Melted Ice Cream- EE

Today I had ice cream for the first time in eight months. 

We sat down for lunch, circled by each other and the dark grey walls that huddled. The table was large and of a deep mocha, pulling you in and sinking you under. It was far too wide and much too long for our purposes, so we were pressed against the walls trying to place our chairs around the massive center. Still, I felt much too close for comfort. 

When our leader entered she dropped our lunches on the counter. Boxed in recycled cardboard with grease seeping out the corners. “Cayla R. CheSand, Sa -SE” Cayla R. Cheese Sandwich, Salad -Supported Eating. Why did I feel so much shame from two letters, “SE?”

Why did I feel like I had been returned an essay with a giant “FAILED” stamped across the front page? 

I took my box, emptied it onto my plate, and waited for the rest to do the same. We breathed a few times as she told us, looked at it forever, smelled it dangerously close, and took our bites of solidarity. 

I had remembered this morning, almost as quickly as I woke, that today was ice cream day. I remembered how I felt as a child when the same was true. Ice cream day at school was full of celebration, reward, excitement, and ease. But today feels much different. Today is full of fear, punishment, nervousness, and tension. And for a moment, when we were midway through and no dessert had reached the counter, I thought maybe she’d forgotten and my heart could beat a glimmer.
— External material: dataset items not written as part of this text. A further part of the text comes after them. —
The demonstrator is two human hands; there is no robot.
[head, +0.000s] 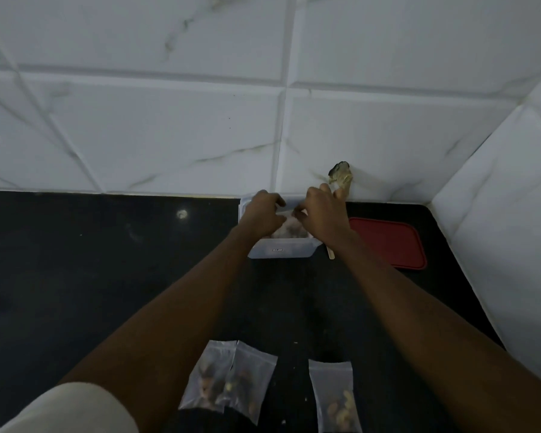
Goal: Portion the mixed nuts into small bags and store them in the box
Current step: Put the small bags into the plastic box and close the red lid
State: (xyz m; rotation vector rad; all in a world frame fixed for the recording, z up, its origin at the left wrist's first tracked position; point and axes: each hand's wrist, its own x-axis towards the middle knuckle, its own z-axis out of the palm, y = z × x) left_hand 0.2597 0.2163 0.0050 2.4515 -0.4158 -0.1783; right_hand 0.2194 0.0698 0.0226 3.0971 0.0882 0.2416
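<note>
Nearest, at the bottom left edge, a pale sleeve (69, 410). Just beyond, flat on the black counter (91, 276): two overlapping bags (231, 381) on the left, a single bag (334, 396) a little apart on the right. All clear plastic, each with a small brown-and-tan heap of nuts sunk toward the near end.

Far across, against the tiled wall (169, 135): an open box (281, 250), translucent white. Just to its right, a red lid (391, 242) lying flat, and a wooden stick (331, 253) poking out between the two.

Over the box, both hands close together. Left hand (261, 215) curled, fingers bent onto a held bag (289, 228). Right hand (320, 214) bent likewise, seemingly pinching the same bag's upper edge; too blurred to tell which fingers. Held bag at the box mouth, whether above or already inside unclear, pale nuts showing through.

Handling, as a guess: very light, thin floppy film, slick, no stiffness of its own. Lumpy contents free to shift and to spill through any unsealed mouth. Best taken by the top strip above the nuts, pinched at both ends, mouth kept upward. No squeezing of the filled part. Better lowered than dropped.
</note>
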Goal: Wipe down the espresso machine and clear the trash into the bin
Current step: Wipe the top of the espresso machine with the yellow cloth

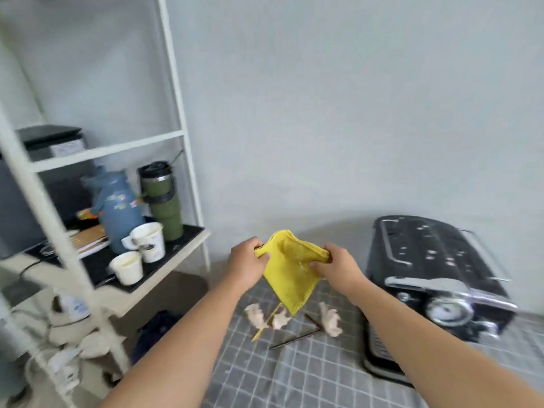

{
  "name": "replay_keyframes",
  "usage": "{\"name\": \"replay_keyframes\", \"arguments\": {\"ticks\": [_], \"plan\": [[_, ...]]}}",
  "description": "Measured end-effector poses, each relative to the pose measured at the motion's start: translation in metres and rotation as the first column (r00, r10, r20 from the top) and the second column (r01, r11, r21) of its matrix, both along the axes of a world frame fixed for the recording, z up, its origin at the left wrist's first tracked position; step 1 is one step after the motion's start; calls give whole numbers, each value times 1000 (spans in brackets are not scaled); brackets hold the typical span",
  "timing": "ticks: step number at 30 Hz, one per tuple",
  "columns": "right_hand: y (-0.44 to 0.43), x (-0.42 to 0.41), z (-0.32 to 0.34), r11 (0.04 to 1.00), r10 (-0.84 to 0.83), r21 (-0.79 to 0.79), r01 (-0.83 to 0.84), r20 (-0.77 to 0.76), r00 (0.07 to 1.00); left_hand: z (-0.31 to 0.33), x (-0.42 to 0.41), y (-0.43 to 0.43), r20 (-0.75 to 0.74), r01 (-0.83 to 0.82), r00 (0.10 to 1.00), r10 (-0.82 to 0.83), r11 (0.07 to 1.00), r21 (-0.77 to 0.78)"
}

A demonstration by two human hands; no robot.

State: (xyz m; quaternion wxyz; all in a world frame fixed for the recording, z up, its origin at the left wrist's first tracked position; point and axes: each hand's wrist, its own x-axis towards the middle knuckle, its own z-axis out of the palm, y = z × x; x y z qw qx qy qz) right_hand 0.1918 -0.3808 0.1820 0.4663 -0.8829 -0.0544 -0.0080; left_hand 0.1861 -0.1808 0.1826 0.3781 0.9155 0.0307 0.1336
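both hands' fingers (266,256) pinching yellow cloth (290,272), espresso mach. (435,278) right

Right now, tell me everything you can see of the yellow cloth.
The yellow cloth looks like soft woven fabric with stitched edges, folded or doubled over. It hangs in the air, a lower corner pointing down. The left hand and right hand pinch its upper edge at either side. It is above the checked table cover, left of the black espresso machine.
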Motion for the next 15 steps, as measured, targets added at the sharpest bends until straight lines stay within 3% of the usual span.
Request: {"name": "replay_keyframes", "arguments": {"ticks": [8,15], "plan": [[-152,-5,58,956,-231,200,212,76,970,47,33,-162,137,197,972,-191,980,-37],[-220,5,72,929,-369,85,360,187,910,49,39,-224,178,215,964,-198,974,-78]]}}
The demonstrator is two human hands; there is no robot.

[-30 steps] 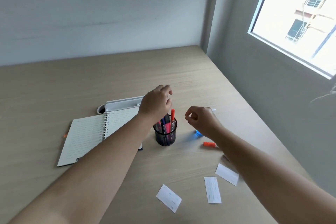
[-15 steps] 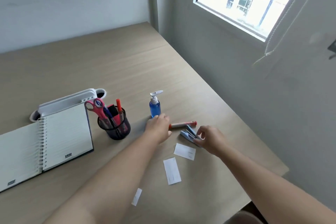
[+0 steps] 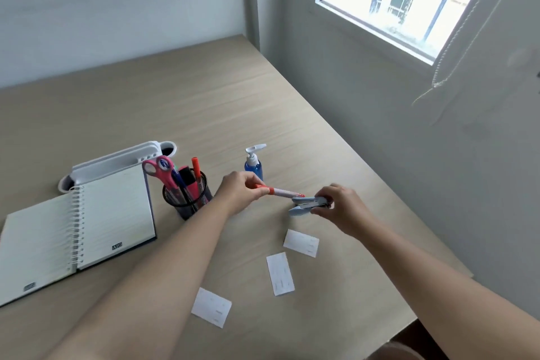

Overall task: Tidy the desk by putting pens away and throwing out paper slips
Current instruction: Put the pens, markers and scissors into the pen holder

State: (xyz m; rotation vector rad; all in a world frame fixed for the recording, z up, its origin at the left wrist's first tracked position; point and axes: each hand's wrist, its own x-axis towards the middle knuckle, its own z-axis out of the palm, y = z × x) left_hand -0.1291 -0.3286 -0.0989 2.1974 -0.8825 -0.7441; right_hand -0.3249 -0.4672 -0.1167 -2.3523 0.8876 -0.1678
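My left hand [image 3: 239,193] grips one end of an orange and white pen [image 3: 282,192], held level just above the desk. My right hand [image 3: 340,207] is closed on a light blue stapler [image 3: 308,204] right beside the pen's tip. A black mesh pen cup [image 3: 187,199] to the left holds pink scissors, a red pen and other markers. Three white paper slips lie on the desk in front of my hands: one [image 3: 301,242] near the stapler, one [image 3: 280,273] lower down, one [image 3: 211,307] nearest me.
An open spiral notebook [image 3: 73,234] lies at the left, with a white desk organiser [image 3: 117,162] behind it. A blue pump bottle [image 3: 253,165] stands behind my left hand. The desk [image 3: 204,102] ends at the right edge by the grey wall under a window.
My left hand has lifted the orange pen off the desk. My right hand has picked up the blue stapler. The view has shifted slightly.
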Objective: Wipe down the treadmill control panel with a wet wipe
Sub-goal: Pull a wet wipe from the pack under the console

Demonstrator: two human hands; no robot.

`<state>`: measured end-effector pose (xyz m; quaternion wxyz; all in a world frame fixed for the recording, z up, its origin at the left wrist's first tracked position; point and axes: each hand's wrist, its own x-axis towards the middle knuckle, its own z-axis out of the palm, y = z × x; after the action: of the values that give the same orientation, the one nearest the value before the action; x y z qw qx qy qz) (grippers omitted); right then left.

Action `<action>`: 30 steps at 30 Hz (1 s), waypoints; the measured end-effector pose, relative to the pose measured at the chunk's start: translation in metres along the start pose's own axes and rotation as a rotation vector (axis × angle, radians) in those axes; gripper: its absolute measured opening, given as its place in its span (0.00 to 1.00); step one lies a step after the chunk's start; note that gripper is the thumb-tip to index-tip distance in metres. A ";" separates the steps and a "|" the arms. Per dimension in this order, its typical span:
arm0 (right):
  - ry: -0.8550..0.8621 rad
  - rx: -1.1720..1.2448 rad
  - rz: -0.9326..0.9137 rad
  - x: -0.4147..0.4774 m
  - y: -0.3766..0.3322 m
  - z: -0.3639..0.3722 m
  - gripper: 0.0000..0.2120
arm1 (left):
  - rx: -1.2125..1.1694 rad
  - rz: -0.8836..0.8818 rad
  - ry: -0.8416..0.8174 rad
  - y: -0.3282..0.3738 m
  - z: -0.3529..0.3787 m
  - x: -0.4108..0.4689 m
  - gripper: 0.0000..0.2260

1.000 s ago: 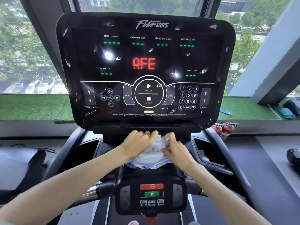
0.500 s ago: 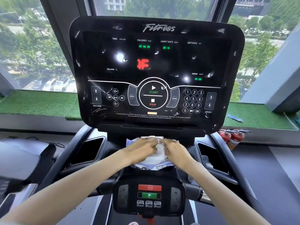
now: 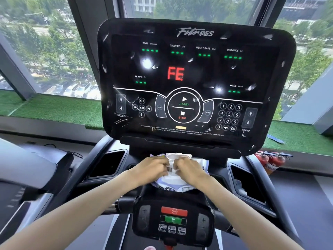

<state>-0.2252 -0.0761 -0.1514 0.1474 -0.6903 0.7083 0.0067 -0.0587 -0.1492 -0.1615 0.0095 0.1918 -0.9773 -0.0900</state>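
The black treadmill control panel (image 3: 196, 83) stands upright ahead, lit with green dashes and red letters, smeared with white marks. Below it, on the console ledge, lies a white and lilac pack of wet wipes (image 3: 177, 183) with its plastic lid (image 3: 178, 156) flipped up at the far side. My left hand (image 3: 153, 169) and my right hand (image 3: 190, 169) both lie on the pack's top, fingers curled at its opening, pinching something white there. Whether that is a wipe or the pack's seal I cannot tell.
A lower handlebar console (image 3: 173, 221) with red and green buttons sits in front of the pack. Empty cup holders (image 3: 106, 164) (image 3: 247, 184) flank the ledge. Two red fire extinguishers (image 3: 270, 160) stand at the right by the green turf sill (image 3: 54, 109).
The view has shifted left and slightly up, so the panel sits further right. My hands stay on the pack, fingers drawn closer together at its opening. The red display reads differently.
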 end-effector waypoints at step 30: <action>0.021 -0.342 -0.248 0.005 -0.016 -0.012 0.11 | -0.116 -0.186 0.098 0.012 0.009 0.014 0.09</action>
<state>-0.2121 -0.0839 -0.1375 0.0202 -0.7872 0.6080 0.1013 -0.0763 -0.1421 -0.1681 0.0600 0.2847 -0.9468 -0.1376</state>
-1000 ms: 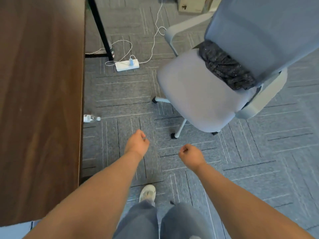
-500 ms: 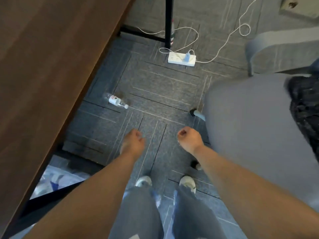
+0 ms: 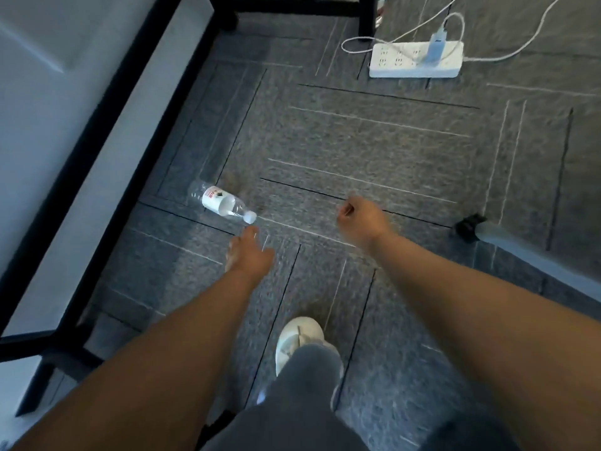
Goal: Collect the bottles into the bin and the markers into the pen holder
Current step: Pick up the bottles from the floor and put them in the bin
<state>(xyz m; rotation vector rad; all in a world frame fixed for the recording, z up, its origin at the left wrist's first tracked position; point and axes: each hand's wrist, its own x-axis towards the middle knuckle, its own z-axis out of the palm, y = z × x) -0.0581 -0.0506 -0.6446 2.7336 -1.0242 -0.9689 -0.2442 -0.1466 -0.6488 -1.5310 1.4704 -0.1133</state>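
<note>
— Spotting the bottle [image 3: 221, 205] yet?

— Down on the carpeted floor [image 3: 374, 141], lying on its side just beside the black frame [image 3: 97, 151] of the bench, white cap turned toward the left hand [image 3: 250, 255]. Resting loose, propped by nothing; probably rolled there.

— Why reach with the left hand?

— Nearer side, judging by the layout. Stretched out low, fingers [image 3: 246, 237] straight and slightly apart, tips just short of the cap, not touching. Somewhat blurred, so no finer reading of the spread.

— Doing anything with the right hand [image 3: 361, 219]?

— Curled into a fist, gripping nothing, held out in the air well apart from the bottle. Likely just for balance while bending down.

— Worth minding anything nearby?

— Only a white power strip [image 3: 416, 61] with a plug and cables farther off, and a chair caster [image 3: 468, 226] to the right, both well clear of the reach. One white shoe [image 3: 299, 340] planted below.

— Any sign of the bin, pen holder or markers?

— None in view. Looks like an early step: closing round the neck or body next, gently, given thin clear plastic, seemingly light and apt to roll.
</note>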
Then quick as I had dreamed, the nightmare manifested. Cartons lined the counter, 10 of them in total, each a different flavor of which you've never heard. I set myself for the first picking, and scooped a flavor something like s'mores, but dairy free. 

Back we went to find the deep-set divider, and sat to breathe once more. I threw myself into my chair so hard I think I stuck. My legs cemented to the floor. I watched the other spoons make their way into their bowls, dipping back to taste again, and then again once more. I shoved it quick into my mouth and dropped the spoon into my bowl. It sang a clink to speak its suddenness, and a tear fell from my eye. A warzone waged inside my mouth. The abrupt coldness alerted my cheeks, my teeth hated its presence. I felt the cream melt away and the chips fall on my tongue. Immediately I felt the urge to spit it from me. My throat was closing, thrusting forward, telling me to rid it. I squeezed my eyes, and tried my best to think of tomorrow's sun. And down went the ice cream, smooth as a broken road.

Some day I’ll fill the potholes, the cracked and crying road. But for today, I’ll simply melt a bit with my ice cream, so that the next time I come ‘round, the journey might seem sweeter.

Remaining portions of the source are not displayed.